Co z tego będzie? Nic, bo pani minister zdążyła już powiedzieć, że za chiny ludowe nie ma na to pieniędzy, a potrzeba by ok. 10 mld zł. Ciekawe za to, że pieniądze znalazły się na obniżanie składki zdrowotnej dla informatyków.
Więcej na temat składki zdrowotnej przeczytasz tu:
Tak czy inaczej, zawody medyczne od 1 lipca czekają podwyżki niezależnie od losów tego obywatelskiego projektu ustawy, bo wynikają one ze zwykłej waloryzacji wynagrodzeń. Chcecie wiedzieć, jakie będą minimalne wynagrodzenia w wybranych zawodach medycznych?

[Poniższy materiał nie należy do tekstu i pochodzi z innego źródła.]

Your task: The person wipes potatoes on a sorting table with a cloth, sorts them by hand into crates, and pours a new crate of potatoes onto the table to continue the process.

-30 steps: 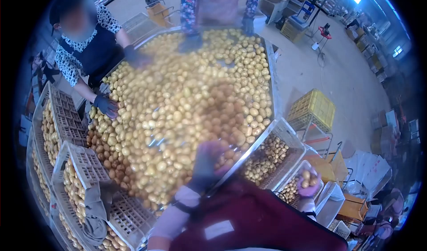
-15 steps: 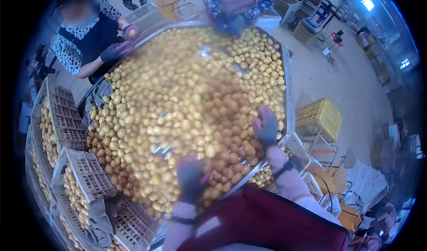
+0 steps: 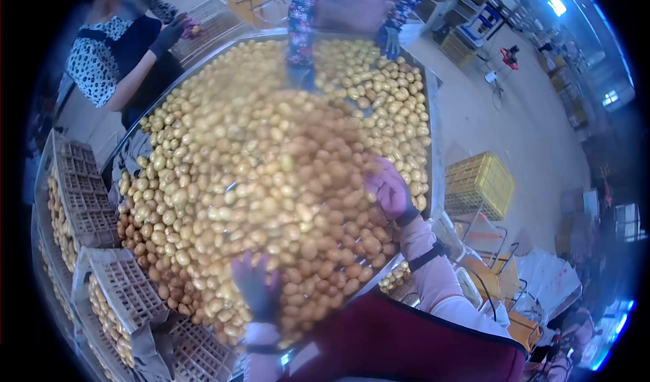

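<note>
A large heap of small, smooth, oval yellow-brown produce [image 3: 223, 206], much like small potatoes, covers a metal-edged table [image 3: 437, 138]. My left hand [image 3: 256, 288], in a grey glove with pinkish fingertips, rests over the near side of the heap. Its fingers are spread, and nothing shows in them. At the right side of the heap my right hand [image 3: 389, 191], gloved alike, lies on the produce with its fingers stretched out toward the middle. Some of those fingertips are blurred.
Across the table a co-worker's gloved hand [image 3: 301, 77] reaches into the heap. Another person [image 3: 112, 57] stands at the far left. Crates [image 3: 128, 287] holding the same produce are stacked at left. A yellow crate [image 3: 481, 182] stands at right.
My left hand has moved left and slightly nearer, its fingers spreading. My right hand has shifted a little left. The co-worker's hands opposite have moved apart, and the person at left has turned.
</note>
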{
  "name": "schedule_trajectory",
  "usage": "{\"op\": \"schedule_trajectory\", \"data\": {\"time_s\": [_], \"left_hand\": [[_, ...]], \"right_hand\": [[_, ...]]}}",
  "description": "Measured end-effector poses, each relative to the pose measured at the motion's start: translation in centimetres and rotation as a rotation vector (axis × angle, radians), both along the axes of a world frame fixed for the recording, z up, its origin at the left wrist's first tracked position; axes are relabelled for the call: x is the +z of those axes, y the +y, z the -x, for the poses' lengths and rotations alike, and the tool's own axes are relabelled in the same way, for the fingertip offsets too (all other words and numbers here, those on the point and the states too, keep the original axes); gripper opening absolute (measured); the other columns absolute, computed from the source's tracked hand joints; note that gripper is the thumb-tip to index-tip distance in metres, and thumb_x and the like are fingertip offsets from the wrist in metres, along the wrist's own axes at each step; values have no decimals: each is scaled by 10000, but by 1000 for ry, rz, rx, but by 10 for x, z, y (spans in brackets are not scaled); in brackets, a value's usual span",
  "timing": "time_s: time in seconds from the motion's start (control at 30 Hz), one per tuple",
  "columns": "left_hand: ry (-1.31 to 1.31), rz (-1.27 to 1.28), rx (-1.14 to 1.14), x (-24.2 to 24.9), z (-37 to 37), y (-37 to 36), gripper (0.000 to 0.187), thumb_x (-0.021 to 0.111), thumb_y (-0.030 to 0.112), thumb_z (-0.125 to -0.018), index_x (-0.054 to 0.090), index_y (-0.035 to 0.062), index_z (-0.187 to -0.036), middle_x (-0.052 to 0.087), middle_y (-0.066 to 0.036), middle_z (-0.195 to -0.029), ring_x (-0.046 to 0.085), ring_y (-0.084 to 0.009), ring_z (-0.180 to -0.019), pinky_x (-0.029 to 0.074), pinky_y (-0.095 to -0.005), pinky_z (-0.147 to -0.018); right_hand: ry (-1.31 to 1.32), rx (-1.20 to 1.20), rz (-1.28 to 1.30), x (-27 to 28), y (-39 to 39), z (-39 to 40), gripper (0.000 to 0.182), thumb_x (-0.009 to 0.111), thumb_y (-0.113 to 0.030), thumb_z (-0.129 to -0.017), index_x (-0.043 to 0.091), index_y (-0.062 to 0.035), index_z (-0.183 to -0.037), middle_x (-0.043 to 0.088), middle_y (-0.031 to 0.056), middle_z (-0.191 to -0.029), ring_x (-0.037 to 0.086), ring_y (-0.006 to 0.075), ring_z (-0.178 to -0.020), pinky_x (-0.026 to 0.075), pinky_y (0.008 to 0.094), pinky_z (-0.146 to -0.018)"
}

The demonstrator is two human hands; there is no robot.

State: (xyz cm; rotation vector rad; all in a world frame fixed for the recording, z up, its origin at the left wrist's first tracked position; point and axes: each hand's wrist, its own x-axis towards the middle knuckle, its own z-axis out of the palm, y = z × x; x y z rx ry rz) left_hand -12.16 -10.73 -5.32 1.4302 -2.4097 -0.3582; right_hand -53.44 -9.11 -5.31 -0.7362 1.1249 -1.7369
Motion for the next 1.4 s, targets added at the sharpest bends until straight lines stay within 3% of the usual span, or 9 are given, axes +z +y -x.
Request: {"op": "schedule_trajectory", "data": {"time_s": [0.13, 0.37, 0.5, 0.53, 0.63, 0.9, 1.03, 1.13, 1.4], "left_hand": [[7, 20, -17, -2, -1, 1, 534, 744, 255, -808, 614, 154, -1316, 443, -129, -1503, 289, -461, -1436, 242, -598, -1175], [57, 93, -3, -5, 0, 7, 520, 747, 243, -804, 630, 146, -1301, 454, -125, -1489, 296, -463, -1429, 245, -588, -1179], [51, 67, 8, -2, -3, 9, 530, 752, 234, -797, 630, 152, -1306, 462, -121, -1477, 303, -464, -1418, 257, -584, -1170], [56, 67, 4, 0, -3, 10, 534, 760, 231, -792, 632, 155, -1305, 459, -119, -1480, 302, -463, -1417, 256, -578, -1170], [36, 90, -5, -7, -4, 9, 534, 760, 242, -799, 629, 155, -1309, 456, -121, -1484, 298, -461, -1422, 246, -575, -1174], [59, 166, -46, -8, -1, 16, 665, 729, 403, -822, 546, 133, -1401, 404, -193, -1505, 284, -468, -1428, 193, -616, -1166], [172, 18, -317, 18, 46, 36, 721, 703, 427, -838, 482, 143, -1463, 358, -195, -1563, 269, -458, -1457, 130, -648, -1172], [155, -18, -458, 17, 79, 51, 690, 694, 423, -848, 495, 154, -1452, 388, -163, -1544, 274, -463, -1452, 159, -662, -1163], [-14, 157, -420, -28, 88, 35, 571, 705, 383, -825, 587, 159, -1337, 509, -139, -1419, 407, -451, -1348, 235, -679, -1137]], "right_hand": [[-765, -98, 160, -8, 30, 40, 316, 594, -314, -1003, 649, -38, -1145, 659, 102, -1168, 626, 236, -1092, 549, 359, -896], [1222, -273, -772, -60, 20, 39, 350, 658, -320, -954, 644, -42, -1166, 671, 74, -1015, 653, 166, -896, 537, 340, -750], [64, -21, -374, -27, 30, 15, 546, 671, -350, -947, 514, -118, -1415, 589, 61, -1300, 603, 188, -1088, 509, 344, -853], [187, 33, -130, -14, 39, 4, 593, 615, -222, -991, 388, -115, -1528, 561, 42, -1336, 576, 166, -1086, 502, 304, -836], [-389, 168, -65, 31, 66, -18, 614, 532, -62, -991, 319, -116, -1564, 459, 85, -1479, 506, 69, -806, 462, 240, -764], [-512, -209, -51, 39, 164, -18, 439, 546, -207, -1012, 496, -86, -1431, 614, 62, -1138, 543, 120, -782, 463, 231, -625], [-530, -636, -168, -13, 255, 9, 177, 545, -309, -1028, 577, -136, -1050, 508, -31, -835, 498, 79, -663, 368, 163, -492], [1102, -900, -1271, -102, 388, 45, 133, 572, -122, -932, 613, -20, -1008, 615, 71, -896, 588, 241, -720, 499, 387, -649], [1072, -1131, -594, -13, 238, -50, 233, 573, -158, -950, 622, 27, -1082, 647, 179, -977, 605, 315, -964, 480, 417, -896]]}}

- lekarz albo lekarz dentysta ze specjalizacją - 10375,45 zł brutto;
- farmaceuta, fizjoterapeuta, diagnosta laboratoryjny, psycholog kliniczny z tytułem magistra i specjalizają 9230,57 zł brutto;
- pielęgniarka albo położna z tytułem magistra i specjalizacją 9230,57 zł brutto;
- a pielęgniarka albo położna ze średnim wykształceniem i bez specjalizacji - 6726,15 zł brutto;
- lekarz albo lekarz dentysta bez specjalizacji - 8515,02 zł brutto;
- stażysta - 6797,71 zł brutto;
- ratownik medyczny - 6726,15 zł brutto.
To oczywiście ci na etacie. Na kontraktach, hulaj dusza.